Мой дедушка производил жалкое впечатление.
Он сделал шаг вперед.
– Я возьму твой чемодан.
Я посмотрела на его длинные пальцы и нерешительно взглянула в его глаза.
– Только не тряси и не бросай его, хорошо?
Натаниэль Иверсен не стал задавать никаких вопросов. Он лишь что-то одобрительно пробурчал себе под нос. С каменным выражением лица дедушка забрал у меня чемодан, и тут его взгляд замер на моем лбу. Я отвернулась. Шрам от ожога светился, как будто его очертания снова разожгли всепожирающий огонь.
Повисла неприятная секунда. Я слышала биение собственного сердца. В конце концов мой дедушка развернулся на пятках. Не говоря ни слова, он пошел по улице. Я последовала за ним, но в затылке неприятно покалывало. Желание оглянуться через плечо было огромным. Я изо всех сил старалась избавиться от этого ощущения, но чем дальше я отходила, тем сильнее становилось покалывание.
Когда мы добрались до развилки и Натаниэль повернул направо, было невозможно – просто невозможно – продолжать игнорировать это желание. Я медленно повернула голову. Белокурые пряди моего конского хвоста скользнули по вельветовой куртке. Почти сразу же взгляд сфокусировался на ветке дуба, одиноко возвышавшейся за кирпичным домиком. Между этим моментом и нашим последним зрительным контактом прошло всего несколько секунд, но… парень исчез.
– Как прошла переправа?
– Нормально, – выдавила я. Натаниэлю не нужно было знать, что я просто съежилась на своем месте, дрожа, и провела ночь, слушая храп моего соседа по сиденью, чтобы заглушить звук плещущейся воды.
Натаниэль хмыкнул, и на этом его попытки завязать светскую беседу, казалось, закончились. Через некоторое время мы добрались до рыночной площади города. Свет фонаря преломлялся на чугунной внушительной статуе женщины посреди квадратной стены дома. Я замедлила шаг, пока рассматривала ее.
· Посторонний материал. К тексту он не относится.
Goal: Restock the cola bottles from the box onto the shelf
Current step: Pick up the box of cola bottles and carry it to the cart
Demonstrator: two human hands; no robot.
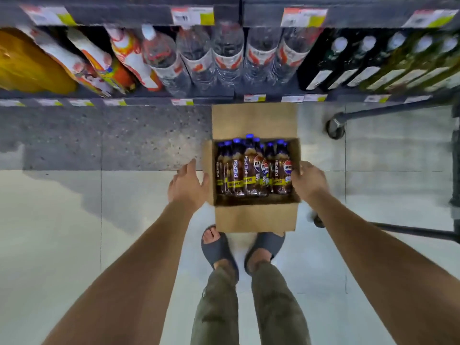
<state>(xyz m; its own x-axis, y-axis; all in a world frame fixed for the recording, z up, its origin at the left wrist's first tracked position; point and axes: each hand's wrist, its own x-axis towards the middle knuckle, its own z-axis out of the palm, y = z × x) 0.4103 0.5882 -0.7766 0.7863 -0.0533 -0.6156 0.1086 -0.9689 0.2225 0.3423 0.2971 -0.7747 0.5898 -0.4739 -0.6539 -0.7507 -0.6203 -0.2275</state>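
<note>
An open cardboard box (256, 217) sits on the floor in front of my feet, its flaps spread out. Several cola bottles (251, 168) with blue caps stand packed inside it. My left hand (188, 186) is at the box's left wall, fingers spread, thumb against the cardboard. My right hand (310, 181) rests on the box's right wall, fingers curled over its edge. The shelf (159, 94) runs across the top of the view, filled with other bottles.
Clear water bottles (224, 58), orange drink bottles (99, 63) and dark oil bottles (353, 63) fill the shelf row. A cart frame with a wheel (336, 127) stands on the right. My sandalled feet (219, 247) are just behind the box.
</note>
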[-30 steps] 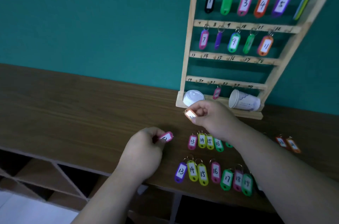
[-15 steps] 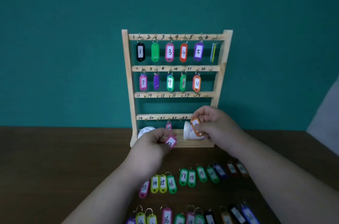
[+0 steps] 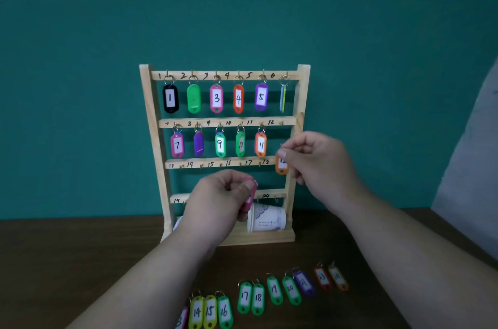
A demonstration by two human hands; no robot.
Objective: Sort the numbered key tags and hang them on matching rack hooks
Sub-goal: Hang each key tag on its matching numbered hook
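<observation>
A wooden key rack [image 3: 151, 118] stands on the brown table against the teal wall, with tags 1 to 6 hung on its top bar and 7 to 11 on the second. My right hand [image 3: 318, 164] pinches an orange tag [image 3: 281, 165] by its ring, close under the free hook marked 12 [image 3: 281, 123]. My left hand [image 3: 223, 199] holds a pink tag [image 3: 249, 194] in front of the lowest bar. A row of loose numbered tags [image 3: 258, 297] lies on the table near me.
A paper cup [image 3: 266, 219] lies on its side on the rack's base, and a white object sits half hidden behind my left wrist. The third bar's hooks, 13 to 18, carry no tags. A pale grey surface [image 3: 469, 167] rises at the right edge.
Both hands have risen towards the rack. My right hand carried the orange tag up from the base to the second bar's right end; my left lifted the pink tag to the lowest bar.
</observation>
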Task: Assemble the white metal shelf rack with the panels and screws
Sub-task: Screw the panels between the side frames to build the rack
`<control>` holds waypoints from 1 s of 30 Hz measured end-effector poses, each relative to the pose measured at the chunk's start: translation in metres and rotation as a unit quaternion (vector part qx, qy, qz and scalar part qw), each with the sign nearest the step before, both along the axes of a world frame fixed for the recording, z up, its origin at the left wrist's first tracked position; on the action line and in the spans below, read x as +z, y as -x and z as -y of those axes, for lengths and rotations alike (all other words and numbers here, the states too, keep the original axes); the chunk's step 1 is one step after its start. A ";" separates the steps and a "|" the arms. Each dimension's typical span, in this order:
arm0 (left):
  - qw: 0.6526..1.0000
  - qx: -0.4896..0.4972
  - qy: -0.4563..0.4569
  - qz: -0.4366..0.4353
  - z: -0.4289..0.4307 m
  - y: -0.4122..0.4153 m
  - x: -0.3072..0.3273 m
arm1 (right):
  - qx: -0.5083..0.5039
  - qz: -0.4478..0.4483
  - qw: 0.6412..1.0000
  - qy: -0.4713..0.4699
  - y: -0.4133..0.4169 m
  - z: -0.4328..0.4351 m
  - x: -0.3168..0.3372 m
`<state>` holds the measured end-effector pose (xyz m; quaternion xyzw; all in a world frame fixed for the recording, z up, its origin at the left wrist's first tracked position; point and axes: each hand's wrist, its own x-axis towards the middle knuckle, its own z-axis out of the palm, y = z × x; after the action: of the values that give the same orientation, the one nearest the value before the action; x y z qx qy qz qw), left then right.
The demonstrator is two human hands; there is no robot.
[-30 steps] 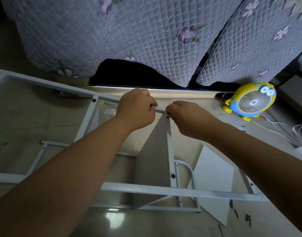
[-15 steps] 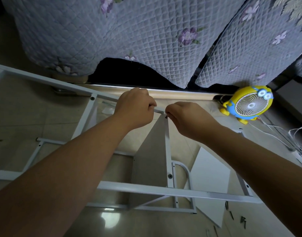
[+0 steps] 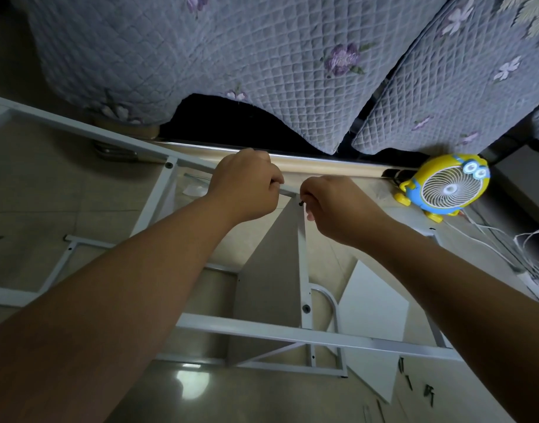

Это была необычная женщина. Ее лицо выглядело своеобразно, оно казалось совершенно причудливым. Я не могла отвести взгляд. Левая половина отличалась бесспорной красотой: правильные черты четко вырисовывали высокую скулу, уголок губ и глаз. Однако правая сторона ее лица… Святые небеса! Не припомню, когда мне доводилось видеть что-то настолько жуткое. Чем дольше я смотрела на странные символы, вырезанные на материале с поражающим перфекционизмом, тем больше мне становилось не по себе. Глаз на правой половине лица выглядел безликим, в нем зияла беспросветная дыра. Разбитые и потрескавшиеся губы контрастировали с искусно вырезанной левой стороной; длинная щель представляла собой вторую половину носа.
Натаниэль уже практически прошел мимо статуи, когда заметил, что я остановилась. Его взгляд скользнул от меня к изображению женщины и обратно.
– Ты идешь или как?
Ее притягательная аура пленила меня. Было трудно отвернуться. Давящее одеяло опустилось на затылок, как будто воздух доносил чей-то шепот и прижимал к себе. Меня охватила дрожь.
Наконец я покачала головой и последовала за дедом. Когда мы перешли рыночную площадь и пошли по восходящей тропе налево, я поймала его осторожный взгляд в мою сторону.
– Морриган, – вдруг сказал он.
Я моргнула.
– А?
– Статуя в центре. В память о богине мертвых.
– Оу.
Я посмотрела поверх разрушенной кирпичной стены, ограждающей восходящую дорожку. Стена защищала нас от падения с высокого берега, но простиралась только до конца дорожки. Под нами раскинулась бескрайняя гладь серо-голубой воды. Я тут же отвернулась, но короткого мгновения оказалось достаточно. Мои колени задрожали.
Тело содрогнулось от непроизвольного глубокого вдоха. Соленый аромат морского бриза ударил в нос. Я провела кончиком пальца по неровному цементу между разрушающимися кирпичами, пристально глядя прямо перед собой. Я понятия не имела, кем была богиня мертвых или из какого мифа она возникла.